Alternative solutions could be the use of recombinant human or combined ox brain thromboplastins for INR measurement. These thromboplastins could probably be used to calculate the INR in the setting of chronic liver disease with either the ISIvka or the ISIliver. The two recombinant thromboplastins (Recombiplastin and Innovin) and the combined ox brain thromboplastin (Thrombotest) included in our study2 showed a negligible difference between the ISIvka and the ISIliver that amounted to 8.6%, 11.8%, and 5.7%, respectively.2 Those ISI differences translated into small INR or MELD differences.2 Interestingly, the correspondent ISI difference observed for one of the human recombinant thromboplastins (that is, Recombiplastin) included in the study of Bellest et al.3 amounted to 2.5%.3 It seems, therefore, that the aforementioned thromboplastins display similar ISIvka and ISIliver. Although promising, these observations need to be confirmed in other studies and with different coagulometers.

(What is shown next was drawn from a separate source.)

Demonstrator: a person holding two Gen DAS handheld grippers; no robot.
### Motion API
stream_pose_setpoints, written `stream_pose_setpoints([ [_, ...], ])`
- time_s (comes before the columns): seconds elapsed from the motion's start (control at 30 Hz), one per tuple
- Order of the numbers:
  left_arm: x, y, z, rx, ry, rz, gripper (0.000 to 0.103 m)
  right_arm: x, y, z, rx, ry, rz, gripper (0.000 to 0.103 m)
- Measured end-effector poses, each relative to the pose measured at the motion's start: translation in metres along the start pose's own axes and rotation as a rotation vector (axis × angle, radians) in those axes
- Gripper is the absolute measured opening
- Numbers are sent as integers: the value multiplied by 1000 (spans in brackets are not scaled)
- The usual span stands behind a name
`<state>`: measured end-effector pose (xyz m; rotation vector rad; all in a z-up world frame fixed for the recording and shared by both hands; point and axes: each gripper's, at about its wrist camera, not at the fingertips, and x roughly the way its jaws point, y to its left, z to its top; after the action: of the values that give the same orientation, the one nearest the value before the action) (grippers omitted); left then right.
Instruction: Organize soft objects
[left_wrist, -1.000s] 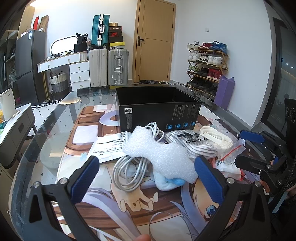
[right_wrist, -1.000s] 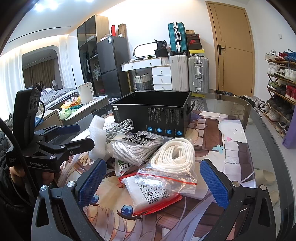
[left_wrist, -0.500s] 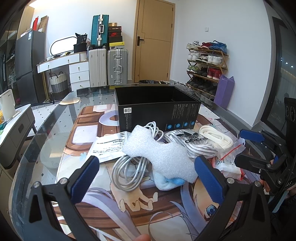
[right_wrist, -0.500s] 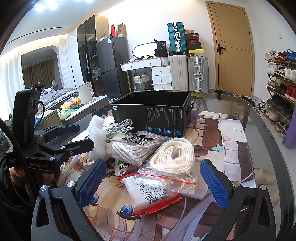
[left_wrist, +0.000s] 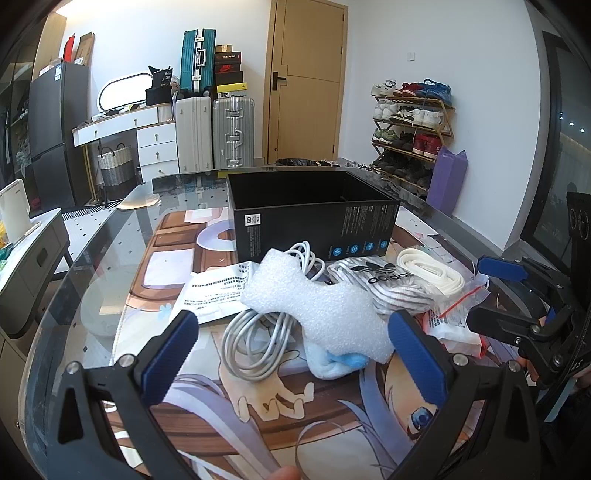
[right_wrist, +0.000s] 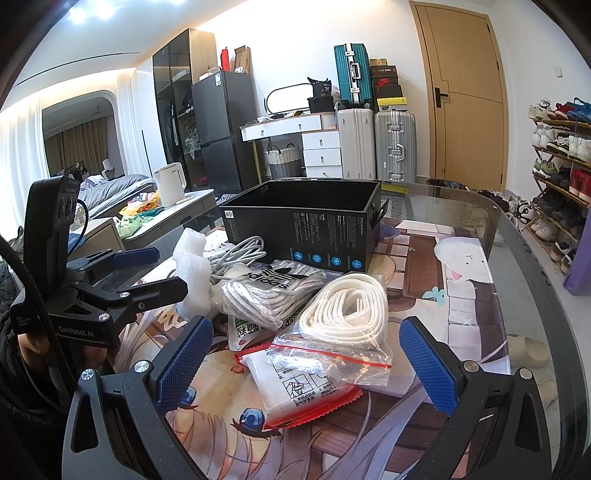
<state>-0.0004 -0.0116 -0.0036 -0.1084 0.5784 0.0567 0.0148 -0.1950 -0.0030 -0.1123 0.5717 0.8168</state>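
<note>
Pale blue cloth (left_wrist: 334, 363) mostly buried under foam piece (left_wrist: 321, 306). Cable coil (left_wrist: 258, 339) partly covered by same foam. White packet (right_wrist: 295, 387) half hidden beneath zip bag (right_wrist: 340, 347) right of foam. Green-print pouch (right_wrist: 242, 332) right of foam, mostly under sock bundle (right_wrist: 269, 291). Box (left_wrist: 314, 218) interior, behind foam, unseen. Label print unreadable.

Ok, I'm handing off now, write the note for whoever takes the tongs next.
Left tongs: open, empty, facing the white foam piece.
Right tongs: open, empty, over the zip bag holding the white rope.
Grey cable and Adidas laces lie loose before the black box.
Done: nothing visibly boxed.
Left: put everything into the box.
</note>
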Motion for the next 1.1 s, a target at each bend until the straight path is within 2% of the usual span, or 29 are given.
stream_pose_setpoints([
  [0.5, -3, -5, 8, 40, -7, 6, 103, 4, -12, 1, 43, 36, -22, 103],
  [0.7, -5, -7, 14, 64, -18, -18, 103, 6, -18, 7, 57, 67, -51, 102],
  [1.1, 7, -6, 22, 86, 44, -51, 103, 12, -27, 12, 62, 124, -76, 102],
])
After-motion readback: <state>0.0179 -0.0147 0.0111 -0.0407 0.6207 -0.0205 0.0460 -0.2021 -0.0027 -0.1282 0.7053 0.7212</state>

A more pragmatic approach could be to identify a few laboratories within the United States, for example, that could assist the United Network for Organ Sharing as reference laboratories for INR measurement in patients with chronic liver disease listed for liver transplantation. Those laboratories could be conveniently identified among those which use the same thromboplastin/coagulometer combinations, for which the ISIliver could be easily determined according to the protocol described in the two articles.2, 3 The laboratories could also act as references for the measurement of the other two parameters needed for the MELD calculation (that is, bilirubin and creatinine), which are (probably) not devoid of standardization problems. This pragmatic approach would have the advantage of minimizing the interlaboratory variability of the MELD, thus making the score a true “objective” parameter for allocating organs.4 The inherent disadvantage would be the need for centralization of plasma samples.

Armando Tripodi*, * Angelo Bianchi Bonomi Hemophilia and Thrombosis Center, Department of Internal Medicine, University and Istituto Ricovero E Cura A Carattere Scientifico (IRCCS) Maggiore Hospital, Mangiagalli and Regina Elena Foundation, Milan, Italy.